Vladimir Mayakovsky's Muse is just one of the hypostases of Lilya Brick's incredible personality. The owner of one of the most famous literary and art salons of the 20th century, and the actress, screenwriter, author of memoirs. Vivid, outrageous and witty, she amazed everyone who communicated with her—writers, artists and film directors. The French couturier Yves Saint Laurent also admired Liliya. He said that he knew only three women who could be elegant outside of fashion industry: Catherine Deneuve, Marlene Dietrich and Liliya Brik.

November 11 is Liliya Yurievna’s 130th birthday. Let us take a look at five of her photographs from the collection of the Mayakovsky State Museum. More pictures are available at the Liliya Brik - Muse of the Russian Avant-garde online exhibition of the museum. 

Fascination with ballet

Portrait of Liliya Brik with a tutu on. Photo by V. Plotnikov. The 1910s. The Mayakovsky State Museum

In her youth, Liliya Brik, then Liliya Kagan, received excellent education. She attended Higher Women's courses, knew German and French, played music, loved mathematics and architecture. She even entered the Moscow Architectural Institute, but did not graduate from it — she went to Munich to study sculpture.

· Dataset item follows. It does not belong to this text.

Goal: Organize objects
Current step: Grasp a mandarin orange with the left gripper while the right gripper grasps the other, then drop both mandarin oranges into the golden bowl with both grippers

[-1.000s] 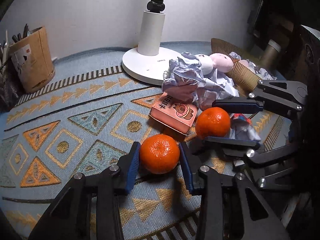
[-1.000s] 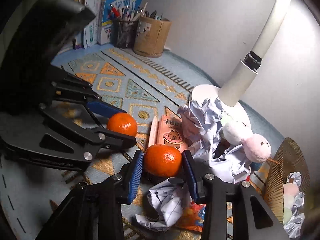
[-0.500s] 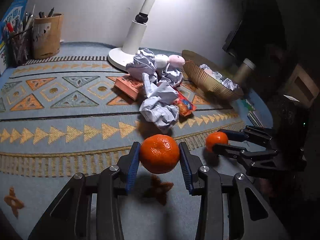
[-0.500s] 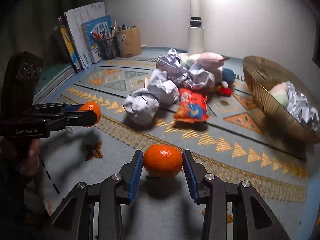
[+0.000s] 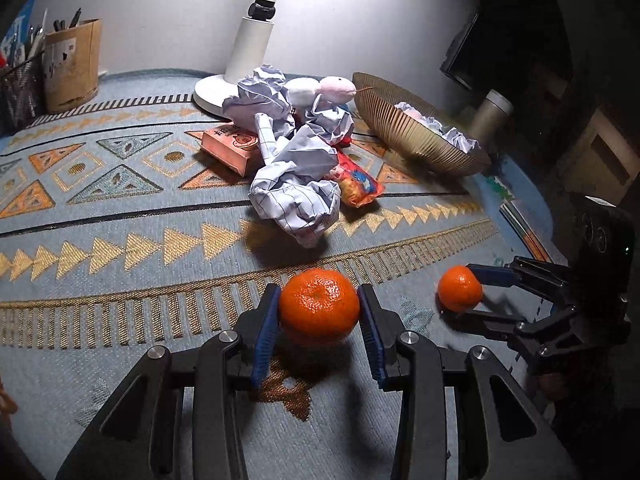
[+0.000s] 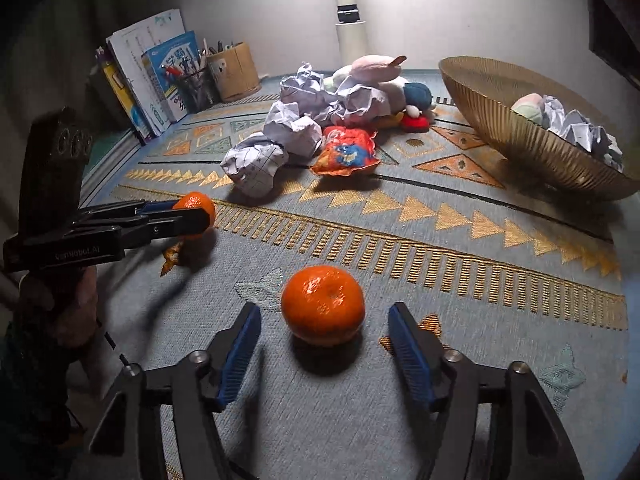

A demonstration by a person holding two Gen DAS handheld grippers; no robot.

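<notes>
Two mandarins: one per gripper, both near the front edge of the patterned cloth [image 6: 460, 256], well apart from the clutter.
Left mandarin [image 5: 319, 305]: clamped between the blue pads of the left gripper [image 5: 319, 334], low over the cloth, its shadow just beneath.
Right mandarin [image 6: 323, 304]: resting on the cloth between the pads of the right gripper [image 6: 324, 344], touching neither.
Right gripper state: jaws opening, clear gaps on both sides of the fruit.
Handling, judged: light, round, with a soft and slightly slick peel; likely to roll once let go and to bruise if squeezed hard.
Where to hold: across the widest middle, pads on opposite flanks, stem dimple facing up or out.
Clutter behind: crumpled paper balls [image 6: 256, 164], a snack packet [image 6: 346, 152], plush toys [image 6: 376, 68].
Gold ribbed bowl [image 6: 532, 140]: at the right, already holding paper and a pale plush.
Risk: the freed fruit may roll toward the table edge.
</notes>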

After returning from Germany, Liliya Kagan married Osip Brik, whom she met before departure. In 1914, she organized a literary and art salon in their Petrograd apartment. Its regulars were Viktor Shklovsky, Roman Yakobson, Velimir Khlebnikov and Vladimir Mayakovsky.

In 1915, Brik took interest in ballet. She was trained by ballerina Alexandra Dorinskaya, who previously danced in the famous Diaghilev’s Russian Seasons. Liliya was not going to dance professionally, she was as much as 24 years old, which is quite late by ballet standards: for her, it was just interesting to immerse herself in the world of ballet, to learn how to move gracefully. This hobby was continued in the cinema.

Artist and ballerina

Vladimir Mayakovsky as an artist and Liliya Brik as a ballerina in the film. A frame from the “Chained by the Film” movie. Operator E. Slavinsky. 1918. The Mayakovsky State Museum

The elegant image of Liliya on ballet slippers and a tutu on did not leave Vladimir Mayakovsky indifferent. In 1918, he wrote the screenplay of a “Chained by the Film” movie. This silent film is about an artist in love with a ballerina who steps down to him from a movie screen. The script was specially created for Liliya Yurievna. When she found out that Mayakovsky was starring in “The Young Lady and the Holligan” movie, she asked him to come up with a film script where they would star together.

She turned out to be a real actress: she behaved calmly on the film set and played naturally. "Liliya (shortly Lyu) loved cinema very much, she was always interested in it, knew it well and understood it perfectly," film director Vasily Katanyan wrote in his memoirs “Touching Idols”. He was a son of Liliya Yurievna's third husband, literary critic Vasily A. Katanyan, and her friend.

The film was not destined to be released: the film strip burned down in a fire at the studio. Only some fragments of it survived, which Mayakovsky initially rejected and brought home. Based on them, Italian avant-garde poet Gianni Totti created a full-length version of the "Chained by the Film" 60 years later.

“The Glass Eye”

Liliya Yurievna Brik is editing “The Glass Eye” movie. 1928-1929 years. The Mayakovsky State Museum

In 1929, Liliya Brik wrote the script for the documentary and feature film “The Glass Eye” together with film director Vitaly Zhemchuzhny. It was a parody of commercial cinema: the bourgeois drama was contrasting a newsreel depicting real life. Brick was both film director and editor. More over, she worked as a dresser: chose cloth from her own wardrobe for actress Veronika Polonskaya.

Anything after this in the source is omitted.